Cuando abrió los ojos, el amanecer era dorado.
El bosque estaba cubierto por un manto de niebla suave que se disipaba lentamente, dejando ver troncos humedecidos por el rocío y hojas que brillaban como espejos diminutos.
Elara no recordaba cómo había regresado al borde del valle. Solo recordaba la luz.
Y su voz.
“Siempre estaré contigo.”
Se incorporó despacio. El aire olía distinto: limpio, nuevo. El silencio ya no era opresivo, sino profundo, vivo. En la distancia, el río cantaba como si por fin hubiera recordado su cauce.
En su brazo, la marca había desaparecido por completo. Solo quedaba una línea pálida, una cicatriz que latía débilmente cuando el sol tocaba su piel.
—Aiden… —susurró—. Lo hicimos.
Caminó sin rumbo durante un tiempo, hasta que las copas de los árboles comenzaron a abrirse y vio, a lo lejos, el pueblo.

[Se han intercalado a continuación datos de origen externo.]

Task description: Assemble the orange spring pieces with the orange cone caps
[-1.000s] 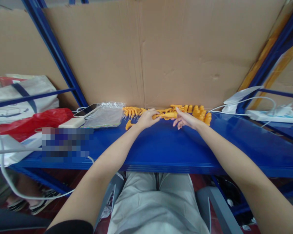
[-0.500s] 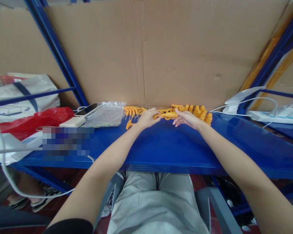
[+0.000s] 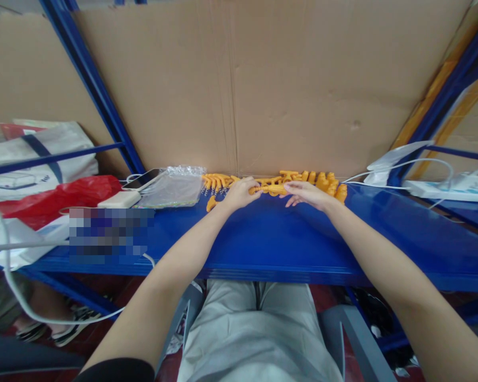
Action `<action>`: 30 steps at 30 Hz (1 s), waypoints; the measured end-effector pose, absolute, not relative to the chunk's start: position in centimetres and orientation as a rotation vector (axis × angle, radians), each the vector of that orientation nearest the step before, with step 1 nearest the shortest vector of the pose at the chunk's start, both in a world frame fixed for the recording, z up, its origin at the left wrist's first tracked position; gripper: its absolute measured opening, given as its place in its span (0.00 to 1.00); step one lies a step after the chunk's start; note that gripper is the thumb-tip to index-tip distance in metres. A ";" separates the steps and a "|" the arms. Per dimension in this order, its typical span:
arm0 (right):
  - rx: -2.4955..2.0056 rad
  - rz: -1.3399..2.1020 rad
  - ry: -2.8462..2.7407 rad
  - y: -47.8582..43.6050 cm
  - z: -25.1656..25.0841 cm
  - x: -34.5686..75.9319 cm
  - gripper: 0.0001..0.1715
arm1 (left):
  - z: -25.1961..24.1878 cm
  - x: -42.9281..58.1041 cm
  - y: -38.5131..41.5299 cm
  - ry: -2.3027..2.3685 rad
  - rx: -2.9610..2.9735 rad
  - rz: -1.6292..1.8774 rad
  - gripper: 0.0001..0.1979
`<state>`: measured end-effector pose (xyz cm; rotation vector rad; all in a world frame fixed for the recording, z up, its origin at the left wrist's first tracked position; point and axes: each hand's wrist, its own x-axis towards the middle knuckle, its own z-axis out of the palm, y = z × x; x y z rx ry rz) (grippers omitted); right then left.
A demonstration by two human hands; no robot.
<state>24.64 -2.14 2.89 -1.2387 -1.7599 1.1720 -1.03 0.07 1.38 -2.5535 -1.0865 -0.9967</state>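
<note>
An orange-yellow plastic figure-like part (image 3: 273, 189) is held level above the blue tabletop, stretched between my two hands. My left hand (image 3: 241, 194) is closed around its left end, and the fingers hide that end. At the right end, my right hand (image 3: 306, 194) pinches it with thumb and forefinger, while the other fingers hang loose. Behind and left of my left hand lie several curved orange pieces with small metal chains (image 3: 215, 182). Chunky orange pieces (image 3: 322, 181) stand in a row beyond my right hand. One loose orange piece (image 3: 211, 203) rests left of my left wrist.
A cardboard sheet (image 3: 239, 90) rises behind the blue table (image 3: 263, 244). Clear plastic bags (image 3: 171, 188), a phone (image 3: 143, 179), a white box (image 3: 119, 199) and a red bag (image 3: 59, 196) lie left. White cables (image 3: 382, 185) run at right. Another person's shoes (image 3: 69, 331) show below.
My right hand has shifted slightly left along the orange part, its fingers now covering more of the right end. My left hand has barely moved.
</note>
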 end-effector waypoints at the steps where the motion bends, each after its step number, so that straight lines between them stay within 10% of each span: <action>1: -1.210 1.161 -1.763 -2.1 2.8 24.8 0.21 | 1.4 -1.0 0.1 -1.087 -2.551 -0.997 0.07; 10: -1.104 1.180 -1.731 -1.6 2.4 24.9 0.11 | 1.2 -1.1 0.5 -1.030 -2.520 -1.041 0.07; 30: -1.208 1.228 -1.694 -2.2 2.6 23.9 0.28 | 1.2 -1.1 0.5 -0.995 -2.519 -1.065 0.12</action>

Hollow Creek seguía en pie.
Las chimeneas humeaban, los pájaros volvían a cantar. Y por primera vez, el bosque no parecía vigilarlos; parecía protegerlos.
Cuando cruzó el viejo puente, Caleb estaba esperándola.
—Elara. —Su voz sonó como si hablara con alguien que había regresado de entre los muertos.
Ella sonrió apenas.
—Todo terminó.
—¿Terminó? —preguntó él, sin comprender.
Elara miró hacia el bosque.
—El valle duerme otra vez. Pero ya no como antes. Esta vez… sueña.
Caleb la observó un momento, luego asintió, aunque en sus ojos había una mezcla de respeto y miedo.
—Tu madre estaría orgullosa.
—Lo sé. —Elara bajó la mirada—. A veces siento que me mira a través de los árboles.
—Y él —dijo Caleb, en voz baja—, ¿Aiden?
Ella tardó en responder.
—Él no se fue. Sólo cambió de forma.
Esa noche, cuando el sol cayó y la primera luna llena del nuevo ciclo apareció, Elara volvió a la casa Whitmore.
Todo parecía diferente. Las sombras ya no se movían solas, ni los espejos reflejaban rostros extraños. Las paredes, antes frías, parecían respirar con calma.
Se detuvo frente a la chimenea y encendió el fuego.
Sobre la repisa, colocó el colgante de luna, ahora opaco, sin brillo.
—Descansa —dijo—. Por fin.
Afuera, el bosque se agitó con una brisa leve. Las ramas golpearon suavemente los cristales, como dedos invisibles despidiéndose.
Elara cerró los ojos y, por un instante, sintió algo: una mano cálida sobre su hombro, un roce apenas perceptible en el aire.
—Aiden… —susurró.
No hubo respuesta, solo el murmullo del viento entrando por la ventana. Pero en ese murmullo creyó distinguir una palabra, un eco familiar:
“Elara.”
Sonrió.
Subió las escaleras y entró en la habitación principal. La cama estaba intacta, el espejo cubierto. Se sentó al borde, mirando el amanecer que comenzaba a asomar por el horizonte.
El mundo seguía siendo el mismo… pero ella no.
En silencio, tomó el diario de su madre y lo abrió en la última página, en blanco.
Con una pluma temblorosa, escribió:
“El guardián duerme. El bosque sueña. Pero el amor… el amor no termina.”
Cerró el cuaderno. El fuego crepitó abajo, y el primer rayo de sol atravesó la ventana, dibujando en su piel una tenue silueta plateada, la forma de una luna.
Elara respiró hondo, dejando que la luz la llenará.
Por fin comprendía.
El amor no la había condenado. La había liberado.
Detrás del bosque, una sombra se movió entre los árboles. No era una amenaza, ni advertencia.
Era Aiden.
Su figura apenas visible bajo la luz del amanecer, observándola, sonriendo antes de desvanecerse en el aire.
Y cuando el sol terminó de subir, Hollow Creek volvió a ser solo un pueblo más en el mapa.
Nadie recordaría la maldición.
Nadie, excepto ella.
Elara Whitmore, la última heredera, la que rompió el pacto.
La que amó a la oscuridad y le dio nombre.